> **Try it**
Copy exactly the lines from the first line of the records below through the line containing "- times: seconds", including both, and nothing else.
**** Records for the exercise
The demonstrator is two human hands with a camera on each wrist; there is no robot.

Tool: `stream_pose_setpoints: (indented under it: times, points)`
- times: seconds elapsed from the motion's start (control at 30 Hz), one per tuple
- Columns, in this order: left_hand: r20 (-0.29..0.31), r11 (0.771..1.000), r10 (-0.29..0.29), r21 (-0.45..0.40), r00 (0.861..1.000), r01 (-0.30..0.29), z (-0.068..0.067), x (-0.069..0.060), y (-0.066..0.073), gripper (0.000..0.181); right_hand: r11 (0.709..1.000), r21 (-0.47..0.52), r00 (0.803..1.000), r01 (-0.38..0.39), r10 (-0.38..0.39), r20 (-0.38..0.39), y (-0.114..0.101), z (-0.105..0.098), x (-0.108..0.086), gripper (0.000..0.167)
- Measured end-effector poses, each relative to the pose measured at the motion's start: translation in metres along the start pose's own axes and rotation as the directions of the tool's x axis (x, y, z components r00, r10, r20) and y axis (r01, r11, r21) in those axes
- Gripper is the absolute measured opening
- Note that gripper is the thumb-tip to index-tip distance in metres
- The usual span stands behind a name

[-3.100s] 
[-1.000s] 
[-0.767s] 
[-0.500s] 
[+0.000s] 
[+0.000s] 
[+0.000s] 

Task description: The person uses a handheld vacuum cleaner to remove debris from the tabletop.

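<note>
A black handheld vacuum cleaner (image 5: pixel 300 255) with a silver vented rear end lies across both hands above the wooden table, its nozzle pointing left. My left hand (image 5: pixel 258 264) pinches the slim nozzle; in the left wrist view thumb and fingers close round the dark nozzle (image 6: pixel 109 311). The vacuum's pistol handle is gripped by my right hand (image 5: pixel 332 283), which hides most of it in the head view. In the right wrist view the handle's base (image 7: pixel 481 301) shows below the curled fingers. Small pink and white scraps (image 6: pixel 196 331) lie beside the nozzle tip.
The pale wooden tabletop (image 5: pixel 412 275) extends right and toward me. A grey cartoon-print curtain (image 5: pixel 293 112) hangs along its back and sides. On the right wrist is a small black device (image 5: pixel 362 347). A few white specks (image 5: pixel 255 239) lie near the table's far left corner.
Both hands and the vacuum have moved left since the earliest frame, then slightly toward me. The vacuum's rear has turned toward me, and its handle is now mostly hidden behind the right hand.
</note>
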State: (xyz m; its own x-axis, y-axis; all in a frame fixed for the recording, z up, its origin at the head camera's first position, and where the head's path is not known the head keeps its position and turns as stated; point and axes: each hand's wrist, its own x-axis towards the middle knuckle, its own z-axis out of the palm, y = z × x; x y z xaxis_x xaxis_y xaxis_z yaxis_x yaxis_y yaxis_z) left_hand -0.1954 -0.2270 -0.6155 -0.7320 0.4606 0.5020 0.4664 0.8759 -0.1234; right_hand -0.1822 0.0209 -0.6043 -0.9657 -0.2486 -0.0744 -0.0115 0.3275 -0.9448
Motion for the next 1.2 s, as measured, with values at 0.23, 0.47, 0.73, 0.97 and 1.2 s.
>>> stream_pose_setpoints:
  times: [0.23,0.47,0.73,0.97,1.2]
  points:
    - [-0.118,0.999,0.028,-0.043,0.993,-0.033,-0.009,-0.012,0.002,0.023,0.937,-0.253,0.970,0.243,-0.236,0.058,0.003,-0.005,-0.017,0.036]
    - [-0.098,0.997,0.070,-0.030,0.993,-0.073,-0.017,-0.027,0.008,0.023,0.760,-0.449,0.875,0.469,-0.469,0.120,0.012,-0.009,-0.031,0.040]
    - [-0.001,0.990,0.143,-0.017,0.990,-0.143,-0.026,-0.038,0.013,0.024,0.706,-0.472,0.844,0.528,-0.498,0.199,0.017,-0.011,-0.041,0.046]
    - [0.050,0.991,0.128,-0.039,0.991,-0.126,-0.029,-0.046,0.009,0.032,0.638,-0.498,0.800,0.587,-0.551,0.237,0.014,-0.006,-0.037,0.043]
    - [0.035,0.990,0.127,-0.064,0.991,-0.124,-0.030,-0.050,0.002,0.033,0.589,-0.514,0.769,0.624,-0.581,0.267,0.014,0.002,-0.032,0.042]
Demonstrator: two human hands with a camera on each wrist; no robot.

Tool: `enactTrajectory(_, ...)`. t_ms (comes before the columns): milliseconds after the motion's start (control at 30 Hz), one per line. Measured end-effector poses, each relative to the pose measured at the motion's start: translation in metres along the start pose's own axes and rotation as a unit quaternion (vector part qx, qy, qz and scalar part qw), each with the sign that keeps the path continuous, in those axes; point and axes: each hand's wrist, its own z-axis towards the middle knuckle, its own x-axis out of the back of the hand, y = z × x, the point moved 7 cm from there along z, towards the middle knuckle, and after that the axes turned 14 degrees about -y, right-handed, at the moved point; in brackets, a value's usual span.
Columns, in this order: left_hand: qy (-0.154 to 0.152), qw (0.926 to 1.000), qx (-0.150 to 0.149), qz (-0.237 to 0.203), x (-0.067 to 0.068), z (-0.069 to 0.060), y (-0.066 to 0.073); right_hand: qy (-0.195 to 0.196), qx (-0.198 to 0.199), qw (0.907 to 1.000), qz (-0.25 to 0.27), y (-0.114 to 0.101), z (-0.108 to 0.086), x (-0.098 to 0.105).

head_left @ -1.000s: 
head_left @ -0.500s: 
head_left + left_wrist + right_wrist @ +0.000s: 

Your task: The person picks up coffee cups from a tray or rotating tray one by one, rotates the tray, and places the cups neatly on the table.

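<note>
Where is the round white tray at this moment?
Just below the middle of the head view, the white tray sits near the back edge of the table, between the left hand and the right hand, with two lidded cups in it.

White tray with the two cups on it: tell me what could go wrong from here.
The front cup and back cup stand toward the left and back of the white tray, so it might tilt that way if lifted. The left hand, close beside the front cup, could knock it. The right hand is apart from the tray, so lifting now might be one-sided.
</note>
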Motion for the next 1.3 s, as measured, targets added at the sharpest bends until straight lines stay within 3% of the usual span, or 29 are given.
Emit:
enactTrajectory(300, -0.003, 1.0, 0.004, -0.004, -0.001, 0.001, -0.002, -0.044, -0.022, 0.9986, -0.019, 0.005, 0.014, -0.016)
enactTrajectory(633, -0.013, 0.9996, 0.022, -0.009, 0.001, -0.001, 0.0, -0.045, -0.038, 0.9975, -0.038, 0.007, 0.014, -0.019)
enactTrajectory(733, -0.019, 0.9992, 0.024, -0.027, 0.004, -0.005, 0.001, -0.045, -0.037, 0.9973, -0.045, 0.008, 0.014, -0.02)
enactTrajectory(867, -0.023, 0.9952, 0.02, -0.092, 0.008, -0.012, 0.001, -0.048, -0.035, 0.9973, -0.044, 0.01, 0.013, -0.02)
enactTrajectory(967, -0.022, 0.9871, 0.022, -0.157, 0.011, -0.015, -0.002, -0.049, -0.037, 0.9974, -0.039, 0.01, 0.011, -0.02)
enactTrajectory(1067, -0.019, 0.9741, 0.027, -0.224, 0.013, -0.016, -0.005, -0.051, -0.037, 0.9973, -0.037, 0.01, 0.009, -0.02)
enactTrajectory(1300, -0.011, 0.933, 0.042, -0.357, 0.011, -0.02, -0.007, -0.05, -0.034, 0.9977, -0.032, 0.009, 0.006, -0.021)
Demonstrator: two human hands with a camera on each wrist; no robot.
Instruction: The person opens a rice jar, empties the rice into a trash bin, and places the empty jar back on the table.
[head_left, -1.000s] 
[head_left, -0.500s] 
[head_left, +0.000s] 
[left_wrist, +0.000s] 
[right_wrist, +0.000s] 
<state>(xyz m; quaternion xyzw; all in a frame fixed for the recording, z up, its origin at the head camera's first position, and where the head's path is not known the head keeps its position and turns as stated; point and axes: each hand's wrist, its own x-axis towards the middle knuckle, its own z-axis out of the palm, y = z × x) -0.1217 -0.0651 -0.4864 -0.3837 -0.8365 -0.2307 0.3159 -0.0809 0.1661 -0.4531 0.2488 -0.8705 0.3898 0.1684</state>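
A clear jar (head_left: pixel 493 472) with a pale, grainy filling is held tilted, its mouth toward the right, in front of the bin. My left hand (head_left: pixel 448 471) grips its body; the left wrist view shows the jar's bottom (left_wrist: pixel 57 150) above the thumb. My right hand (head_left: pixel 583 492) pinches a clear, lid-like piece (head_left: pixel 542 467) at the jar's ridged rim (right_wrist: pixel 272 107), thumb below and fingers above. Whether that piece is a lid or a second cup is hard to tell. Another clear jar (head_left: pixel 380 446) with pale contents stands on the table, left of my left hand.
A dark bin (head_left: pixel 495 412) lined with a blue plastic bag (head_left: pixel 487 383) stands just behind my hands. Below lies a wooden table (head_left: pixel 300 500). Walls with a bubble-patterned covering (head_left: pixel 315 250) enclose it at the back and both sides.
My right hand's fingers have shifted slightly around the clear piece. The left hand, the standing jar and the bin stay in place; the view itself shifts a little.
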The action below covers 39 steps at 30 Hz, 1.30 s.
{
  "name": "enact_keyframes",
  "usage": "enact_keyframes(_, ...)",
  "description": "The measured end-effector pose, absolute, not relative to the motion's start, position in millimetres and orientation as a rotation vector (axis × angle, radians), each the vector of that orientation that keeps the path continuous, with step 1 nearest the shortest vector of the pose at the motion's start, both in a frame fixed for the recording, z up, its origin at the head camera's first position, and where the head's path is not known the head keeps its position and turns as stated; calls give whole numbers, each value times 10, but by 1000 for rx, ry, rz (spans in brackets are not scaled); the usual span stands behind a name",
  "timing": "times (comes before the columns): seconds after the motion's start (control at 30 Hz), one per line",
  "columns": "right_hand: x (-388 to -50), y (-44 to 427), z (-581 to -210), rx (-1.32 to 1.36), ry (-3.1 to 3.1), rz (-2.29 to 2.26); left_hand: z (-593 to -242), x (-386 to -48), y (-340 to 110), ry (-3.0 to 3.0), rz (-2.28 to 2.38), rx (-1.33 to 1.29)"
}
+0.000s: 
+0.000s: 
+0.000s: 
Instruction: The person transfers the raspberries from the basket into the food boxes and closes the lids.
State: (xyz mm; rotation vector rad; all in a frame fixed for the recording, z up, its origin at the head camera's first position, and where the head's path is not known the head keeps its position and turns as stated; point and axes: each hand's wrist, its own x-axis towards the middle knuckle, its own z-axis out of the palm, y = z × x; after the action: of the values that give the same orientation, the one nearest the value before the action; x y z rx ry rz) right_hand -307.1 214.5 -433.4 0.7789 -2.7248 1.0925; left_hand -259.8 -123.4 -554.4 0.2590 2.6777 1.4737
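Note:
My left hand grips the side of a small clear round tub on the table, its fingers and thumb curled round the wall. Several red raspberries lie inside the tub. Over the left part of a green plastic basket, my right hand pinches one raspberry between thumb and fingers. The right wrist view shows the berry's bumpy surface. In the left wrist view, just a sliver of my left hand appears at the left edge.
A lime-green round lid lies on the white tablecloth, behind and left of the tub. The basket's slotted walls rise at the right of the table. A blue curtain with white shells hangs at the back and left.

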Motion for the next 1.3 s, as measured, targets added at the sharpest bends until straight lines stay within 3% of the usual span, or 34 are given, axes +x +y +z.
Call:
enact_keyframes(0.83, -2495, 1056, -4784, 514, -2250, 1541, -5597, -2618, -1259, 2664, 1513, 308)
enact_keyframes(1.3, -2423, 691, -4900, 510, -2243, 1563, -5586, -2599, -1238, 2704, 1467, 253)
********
> **Answer to this exercise**
The demonstrator is two human hands with a camera on each wrist; there is no robot.

Tool: `stream_pose_setpoints: (indented under it: times, points)`
- times: seconds elapsed from the motion's start (control at 30 Hz), one per tuple

The response to this exercise is now complete.